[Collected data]
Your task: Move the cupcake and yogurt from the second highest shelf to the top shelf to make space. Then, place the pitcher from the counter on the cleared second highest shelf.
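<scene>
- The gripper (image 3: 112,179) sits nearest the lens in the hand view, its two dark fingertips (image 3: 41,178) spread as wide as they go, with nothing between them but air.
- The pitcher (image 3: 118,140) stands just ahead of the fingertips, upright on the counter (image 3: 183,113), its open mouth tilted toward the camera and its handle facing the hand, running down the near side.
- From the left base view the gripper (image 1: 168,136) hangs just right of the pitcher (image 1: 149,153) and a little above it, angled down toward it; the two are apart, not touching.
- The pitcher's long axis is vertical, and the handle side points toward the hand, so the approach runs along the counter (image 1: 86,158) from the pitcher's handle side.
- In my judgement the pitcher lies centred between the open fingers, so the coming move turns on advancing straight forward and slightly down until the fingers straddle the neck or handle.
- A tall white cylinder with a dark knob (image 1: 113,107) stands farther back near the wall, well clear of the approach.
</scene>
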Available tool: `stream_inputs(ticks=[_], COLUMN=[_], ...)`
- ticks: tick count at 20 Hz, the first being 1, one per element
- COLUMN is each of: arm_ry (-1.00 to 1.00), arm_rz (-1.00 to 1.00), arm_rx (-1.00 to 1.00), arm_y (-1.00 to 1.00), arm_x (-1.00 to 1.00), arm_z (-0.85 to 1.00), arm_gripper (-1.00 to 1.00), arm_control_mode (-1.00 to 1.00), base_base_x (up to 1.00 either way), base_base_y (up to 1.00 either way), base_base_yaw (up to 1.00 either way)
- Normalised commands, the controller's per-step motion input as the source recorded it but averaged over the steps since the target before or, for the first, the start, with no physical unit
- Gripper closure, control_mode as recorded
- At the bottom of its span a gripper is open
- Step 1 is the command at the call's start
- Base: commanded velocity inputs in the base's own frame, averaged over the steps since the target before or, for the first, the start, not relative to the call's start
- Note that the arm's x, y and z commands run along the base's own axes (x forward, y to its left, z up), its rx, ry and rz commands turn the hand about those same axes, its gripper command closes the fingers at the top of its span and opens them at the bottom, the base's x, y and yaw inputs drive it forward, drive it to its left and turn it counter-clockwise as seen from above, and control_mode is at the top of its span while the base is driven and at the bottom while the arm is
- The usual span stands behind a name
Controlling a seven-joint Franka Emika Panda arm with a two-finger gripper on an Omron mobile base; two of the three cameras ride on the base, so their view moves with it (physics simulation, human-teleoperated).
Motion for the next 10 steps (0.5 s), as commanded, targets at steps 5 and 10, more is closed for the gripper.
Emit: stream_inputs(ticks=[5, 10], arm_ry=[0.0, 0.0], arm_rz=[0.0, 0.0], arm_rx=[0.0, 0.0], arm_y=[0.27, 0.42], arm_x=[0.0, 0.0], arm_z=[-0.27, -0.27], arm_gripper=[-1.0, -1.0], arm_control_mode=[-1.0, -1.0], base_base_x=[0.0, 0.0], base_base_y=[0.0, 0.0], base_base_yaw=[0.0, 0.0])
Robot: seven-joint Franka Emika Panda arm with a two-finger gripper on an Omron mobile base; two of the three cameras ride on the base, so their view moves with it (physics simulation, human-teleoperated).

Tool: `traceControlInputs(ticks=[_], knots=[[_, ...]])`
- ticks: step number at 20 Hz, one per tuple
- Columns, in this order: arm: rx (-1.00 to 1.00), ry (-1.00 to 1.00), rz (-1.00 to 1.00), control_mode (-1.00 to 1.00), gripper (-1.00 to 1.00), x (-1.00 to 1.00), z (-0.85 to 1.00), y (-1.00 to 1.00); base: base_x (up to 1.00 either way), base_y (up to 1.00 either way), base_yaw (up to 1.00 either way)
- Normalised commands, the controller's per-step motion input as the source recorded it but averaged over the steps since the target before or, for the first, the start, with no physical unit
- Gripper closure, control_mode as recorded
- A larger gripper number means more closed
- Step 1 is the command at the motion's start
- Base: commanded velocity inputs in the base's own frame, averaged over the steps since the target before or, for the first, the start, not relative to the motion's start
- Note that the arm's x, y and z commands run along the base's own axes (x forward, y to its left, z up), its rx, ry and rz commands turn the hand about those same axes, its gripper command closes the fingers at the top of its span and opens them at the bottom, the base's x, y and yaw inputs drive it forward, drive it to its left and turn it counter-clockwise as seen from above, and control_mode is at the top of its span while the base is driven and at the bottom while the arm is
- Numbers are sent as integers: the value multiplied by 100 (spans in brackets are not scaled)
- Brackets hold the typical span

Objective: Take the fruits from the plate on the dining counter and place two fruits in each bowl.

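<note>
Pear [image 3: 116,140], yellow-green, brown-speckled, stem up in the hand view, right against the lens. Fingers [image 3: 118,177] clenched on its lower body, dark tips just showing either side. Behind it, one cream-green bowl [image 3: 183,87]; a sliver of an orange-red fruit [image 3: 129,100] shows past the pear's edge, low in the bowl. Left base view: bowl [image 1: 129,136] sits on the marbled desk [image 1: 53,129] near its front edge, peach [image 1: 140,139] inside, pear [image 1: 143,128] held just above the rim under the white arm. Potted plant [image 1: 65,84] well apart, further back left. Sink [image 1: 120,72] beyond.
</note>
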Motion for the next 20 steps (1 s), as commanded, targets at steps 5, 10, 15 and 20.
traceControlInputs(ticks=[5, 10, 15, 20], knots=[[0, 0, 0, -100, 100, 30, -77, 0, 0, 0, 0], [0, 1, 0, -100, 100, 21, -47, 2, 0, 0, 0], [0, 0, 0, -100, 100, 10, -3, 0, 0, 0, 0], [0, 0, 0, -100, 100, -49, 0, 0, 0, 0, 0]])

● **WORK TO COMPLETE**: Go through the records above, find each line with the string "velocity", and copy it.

● **SOLUTION TO THIS EXERCISE**:
- Base: commanded velocity inputs in the base's own frame, averaged over the steps since the target before or, for the first, the start, not relative to the call's start
- Base: commanded velocity inputs in the base's own frame, averaged over the steps since the target before or, for the first, the start, not relative to the motion's start

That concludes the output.